Filmink magazine wrote that the movie featured "perhaps Flynn’s most famous “capital-A-Acting” performance".[2]


Irene (Greer Garson) is the wife of Soames Forsyte (Errol Flynn), a Victorian "man of property". Irene married without love, after having many proposals. Soames is preoccupied with material possessions, and considers Irene to be his possession. Irene eventually rebels against Soames' treatment of her.

Irene falls in love with unconventional architect Philip Bosinney (Robert Young), who is engaged to Soames' niece June (Janet Leigh). June happens to be one of Irene's closest friends. Soames learns of Irene's affair with Bosinney, and rather than allowing Irene to leave him, he slaps her. When Soames and Bosinney discover that Irene has run away, Bosinney rushes out in the foggy London streets after her. Bosinney is run over in an accident.

After Irene learns of Bosinney's death, she takes refuge with Soames' cousin Young Jolyon (Walter Pidgeon).
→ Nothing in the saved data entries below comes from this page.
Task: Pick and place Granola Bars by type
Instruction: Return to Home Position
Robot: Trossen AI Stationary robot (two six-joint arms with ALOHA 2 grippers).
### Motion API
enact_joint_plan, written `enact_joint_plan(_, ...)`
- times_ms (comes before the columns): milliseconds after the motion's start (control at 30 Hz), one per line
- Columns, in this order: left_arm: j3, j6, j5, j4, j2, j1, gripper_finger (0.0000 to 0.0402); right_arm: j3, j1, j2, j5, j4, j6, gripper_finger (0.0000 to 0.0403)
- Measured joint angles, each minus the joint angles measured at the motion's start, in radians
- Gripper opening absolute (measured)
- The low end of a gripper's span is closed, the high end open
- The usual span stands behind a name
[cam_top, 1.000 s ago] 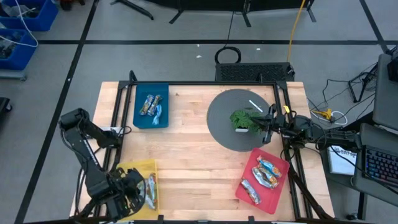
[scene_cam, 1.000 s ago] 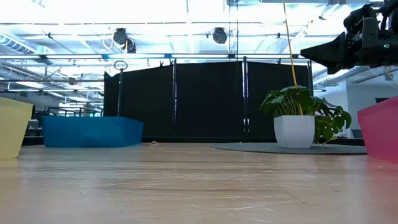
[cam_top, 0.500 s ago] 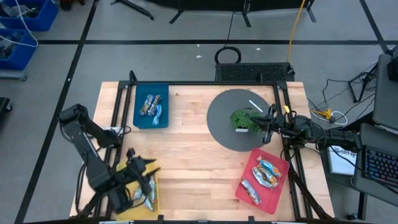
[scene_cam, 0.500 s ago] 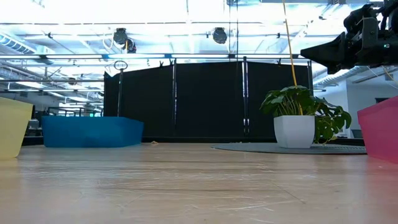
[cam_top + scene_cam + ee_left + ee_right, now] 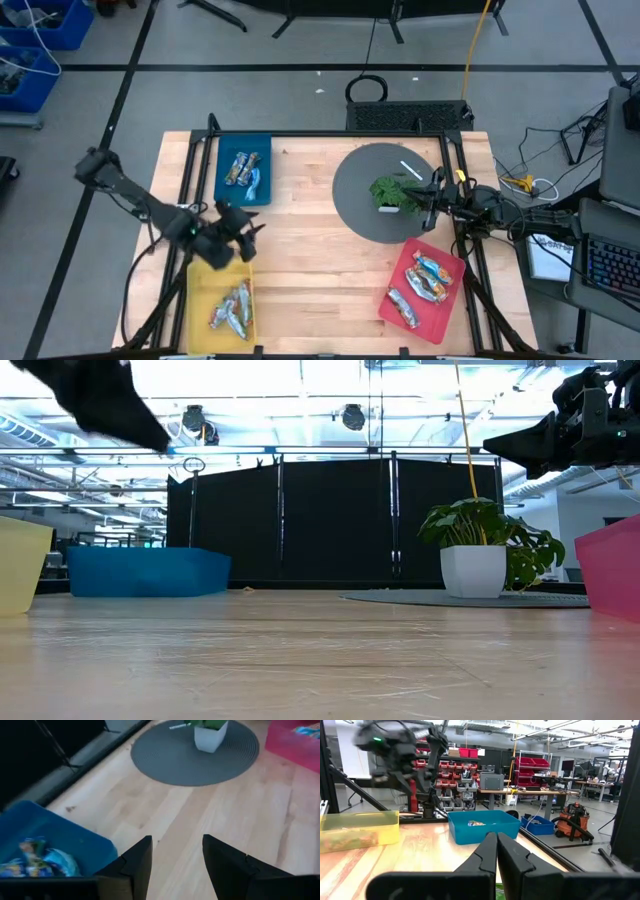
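Foil-wrapped granola bars lie sorted in three trays: silver-blue ones (image 5: pixel 243 170) in the blue tray (image 5: pixel 226 193), a small heap (image 5: pixel 232 308) in the yellow tray (image 5: pixel 203 280), and several (image 5: pixel 422 280) in the red tray (image 5: pixel 447 312). My left gripper (image 5: pixel 238 236) hovers open and empty above the bare wood between the yellow and blue trays. In its wrist view (image 5: pixel 177 855) the blue tray's bars (image 5: pixel 42 860) show. My right gripper (image 5: pixel 430 196) waits shut beside the potted sprig (image 5: pixel 392 192), off the table.
A round grey mat (image 5: pixel 358 215) carries the white-potted sprig near the table's far right. Black frame rails run along the left (image 5: pixel 190 190) and right (image 5: pixel 462 230) table edges. Bare wood (image 5: pixel 310 270) lies between the trays. The left arm (image 5: pixel 100 400) shows high in the low view.
My left gripper has risen from the yellow tray at the near edge and moved toward the far edge, ending above the wood between the yellow and blue trays. The arm has swung out to the left. The heap of bars stays in the yellow tray.
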State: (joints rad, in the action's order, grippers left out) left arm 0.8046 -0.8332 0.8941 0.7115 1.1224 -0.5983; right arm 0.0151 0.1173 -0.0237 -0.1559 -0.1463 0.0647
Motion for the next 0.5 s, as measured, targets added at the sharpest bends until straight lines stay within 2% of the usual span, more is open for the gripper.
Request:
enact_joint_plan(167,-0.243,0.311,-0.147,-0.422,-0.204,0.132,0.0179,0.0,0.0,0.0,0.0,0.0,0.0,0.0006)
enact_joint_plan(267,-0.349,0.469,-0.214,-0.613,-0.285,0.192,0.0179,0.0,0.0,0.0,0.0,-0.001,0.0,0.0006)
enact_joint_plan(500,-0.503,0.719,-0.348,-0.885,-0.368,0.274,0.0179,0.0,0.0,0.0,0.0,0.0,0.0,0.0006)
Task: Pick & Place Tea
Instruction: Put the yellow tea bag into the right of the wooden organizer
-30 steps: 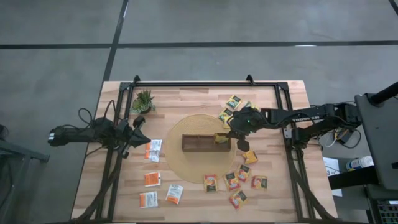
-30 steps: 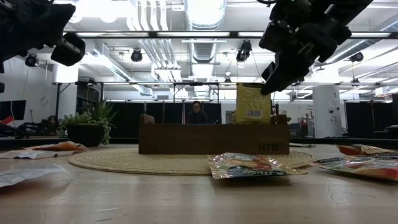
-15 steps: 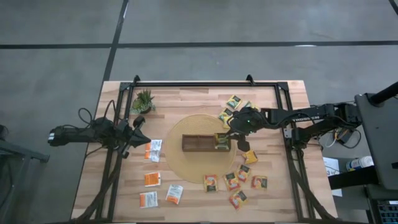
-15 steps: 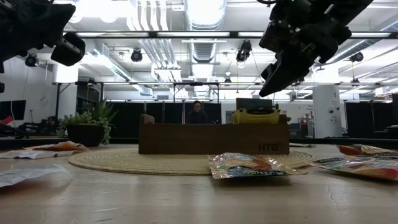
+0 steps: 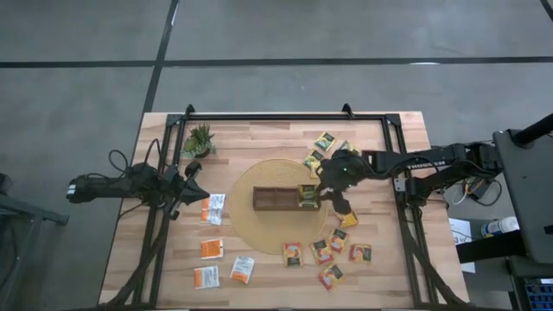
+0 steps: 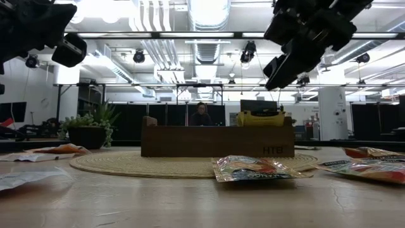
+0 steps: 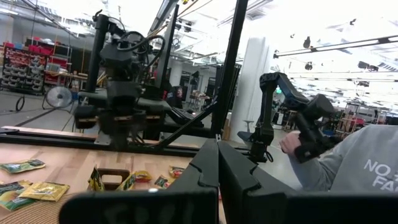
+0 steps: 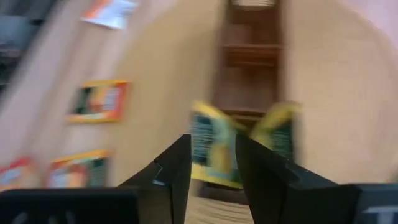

Jolyon is June's estranged father, but has sympathy for Irene's plight. Irene and Young Jolyon eventually marry, after Irene spurns Soames's attempts at reconciliation.



Metro-Goldwyn-Mayer bought the film rights to The Forsyte Saga in 1937 after much negotiating over a long period of time.[3] Initial plans were to make an all-star film in the vein of Dinner at Eight or Grand Hotel, with Norma Shearer, Joan Crawford and Franchot Tone mentioned as possible stars.[4] Joseph L. Mankiewicz was assigned to the project, which at one stage was going to be turned into two films.[5]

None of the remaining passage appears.